I often need to find out when a particular character was encoded in The
Unicode Standard. The Unicode Character Database (UCD) has
a file called DerivedAge.txt
that contains such information. This UCD
file provides the Age
property for characters, which can be queried
to obtain the version of Unicode in which a codepoint was assigned.
However, deriving the age of a character from DerivedAge.txt
is not
so straightforward on account of the file’s format. Here, I will
parse that file and define a new function in order to obtain the
necessary data with ease.
Understand the data
I used DerivedAge.txt
in a previous post to explore the
growth of Unicode
in terms of the number of characters added in each version.

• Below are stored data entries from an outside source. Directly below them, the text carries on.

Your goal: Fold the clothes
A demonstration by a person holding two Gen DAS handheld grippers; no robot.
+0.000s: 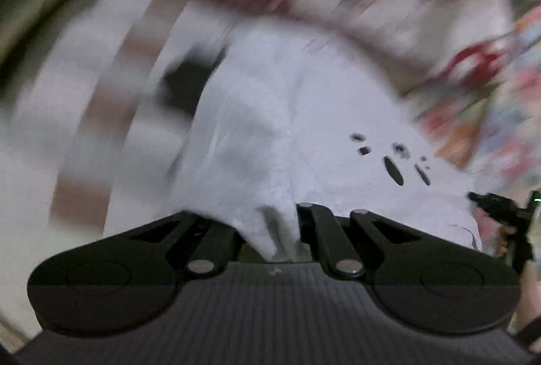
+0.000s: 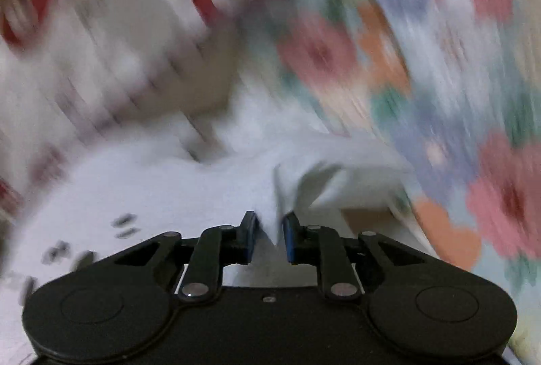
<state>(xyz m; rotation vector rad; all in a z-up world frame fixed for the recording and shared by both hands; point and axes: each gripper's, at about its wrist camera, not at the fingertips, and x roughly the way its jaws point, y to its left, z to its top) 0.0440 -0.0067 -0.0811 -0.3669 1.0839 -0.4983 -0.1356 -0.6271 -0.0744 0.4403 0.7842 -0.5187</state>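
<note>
Left gripper point(image 1: 275, 229) clamped on a bunched fold of the white shirt point(image 1: 304, 128), fabric draping over the pinch and hiding the fingertips, with small black print showing on the cloth just right of centre. Right gripper point(image 2: 268, 236) with blue pads point(image 2: 292, 238) slightly apart, a strip of the same shirt point(image 2: 169, 189) standing between them, contact with the pads impossible to judge. Spread beneath and beyond the shirt, a floral sheet point(image 2: 456, 61) in pink, orange and blue, beside pale cloth with red rings point(image 2: 101, 44), all streaked by blur.
</note>
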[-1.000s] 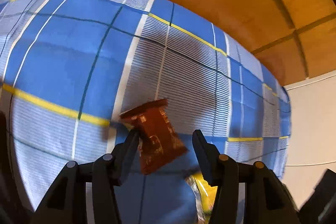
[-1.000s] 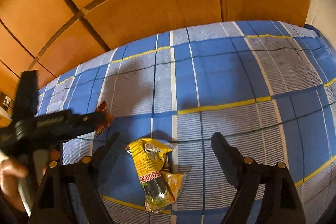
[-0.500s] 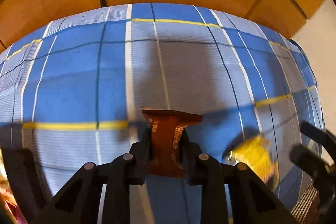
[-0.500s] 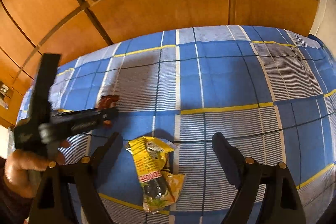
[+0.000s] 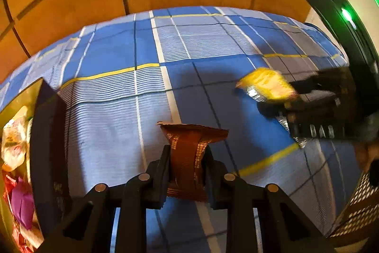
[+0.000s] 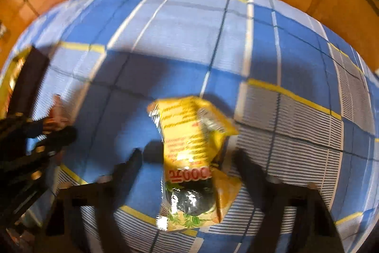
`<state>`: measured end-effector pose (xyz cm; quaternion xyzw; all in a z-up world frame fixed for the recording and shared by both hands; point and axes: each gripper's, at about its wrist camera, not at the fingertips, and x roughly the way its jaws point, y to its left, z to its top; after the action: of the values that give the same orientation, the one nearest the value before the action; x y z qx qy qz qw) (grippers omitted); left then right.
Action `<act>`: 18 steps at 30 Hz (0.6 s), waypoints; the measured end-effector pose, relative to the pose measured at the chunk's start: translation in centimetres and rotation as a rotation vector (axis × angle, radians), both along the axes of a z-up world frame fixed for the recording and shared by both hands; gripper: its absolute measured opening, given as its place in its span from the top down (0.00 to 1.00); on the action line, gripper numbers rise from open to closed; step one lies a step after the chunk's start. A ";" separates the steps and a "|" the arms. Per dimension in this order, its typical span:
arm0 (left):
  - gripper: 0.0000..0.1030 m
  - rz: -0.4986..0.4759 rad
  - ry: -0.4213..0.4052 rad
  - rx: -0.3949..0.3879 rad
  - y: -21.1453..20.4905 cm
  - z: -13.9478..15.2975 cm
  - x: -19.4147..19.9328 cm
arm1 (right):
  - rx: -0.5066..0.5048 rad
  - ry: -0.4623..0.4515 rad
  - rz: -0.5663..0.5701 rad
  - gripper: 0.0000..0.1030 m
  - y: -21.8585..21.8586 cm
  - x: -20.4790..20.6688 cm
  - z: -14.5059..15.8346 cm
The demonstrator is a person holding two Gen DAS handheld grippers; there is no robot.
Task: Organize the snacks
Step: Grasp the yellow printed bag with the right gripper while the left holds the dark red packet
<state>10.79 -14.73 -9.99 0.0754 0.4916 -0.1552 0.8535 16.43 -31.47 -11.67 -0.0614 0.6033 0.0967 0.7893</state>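
Wood panelling runs behind a blue plaid sheet (image 5: 113, 125) that covers what looks like a bed. Far left there's a dark-walled box (image 5: 47, 134) already holding a few snack packs (image 5: 14, 146), so that's probably where stuff gets sorted. The left gripper (image 5: 187, 165) is clamped on a brown pack (image 5: 189, 153), held up off the sheet, box just off to its left. Looks like the carry step; next it needs to swing left over the box wall and let go. Over on the right, the right gripper (image 6: 187, 170) sits wide open around a yellow pack (image 6: 191, 158) lying on the sheet, not pinching it yet. It needs to close on the middle before lifting.
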 end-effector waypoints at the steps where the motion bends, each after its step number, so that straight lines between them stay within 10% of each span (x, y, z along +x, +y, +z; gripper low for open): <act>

Recall that the DerivedAge.txt
file has the following presentation:
# Age=V1_1
# Assigned as of Unicode 1.1.0 (June, 1993)
# [excluding removed Hangul Syllables]
0000..001F ; 1.1 # [32] <control-0000>..<control-001F>
0020..007E ; 1.1 # [95] SPACE..TILDE
007F..009F ; 1.1 # [33] <control-007F>..<control-009F>
00A0..00AC ; 1.1 # [13] NO-BREAK SPACE..NOT SIGN
00AD ; 1.1 # SOFT HYPHEN
In that previous post, I parsed this data and stored it into the
derivedage
list of lists, which has the following structure:
[['1.1', '0000..001F', '32', '<control-0000>..<control-001F>'],
['1.1', '0020..007E', '95', 'SPACE..TILDE'],
['1.1', '007F..009F', '33', '<control-007F>..<control-009F>'],
['1.1', '00A0..00AC', '13', 'NO-BREAK SPACE..NOT SIGN'],
['1.1', '00AD', '1', 'SOFT HYPHEN']]
Notice that the second element contains the codepoint. However,
there are actual two types of data masquerading as one. In some lists,
the second element is a single codepoint, eg. 00AD, while in others
it stands for a range, eg. 00A0..00AC.
Approach the problem
The issue becomes clear: searching for a particular codepoint will have
one of two results. If the query matches the exact value of the second
element, then the Age
property is readily available. However, if there
is no exact match, then additional processing is necessary.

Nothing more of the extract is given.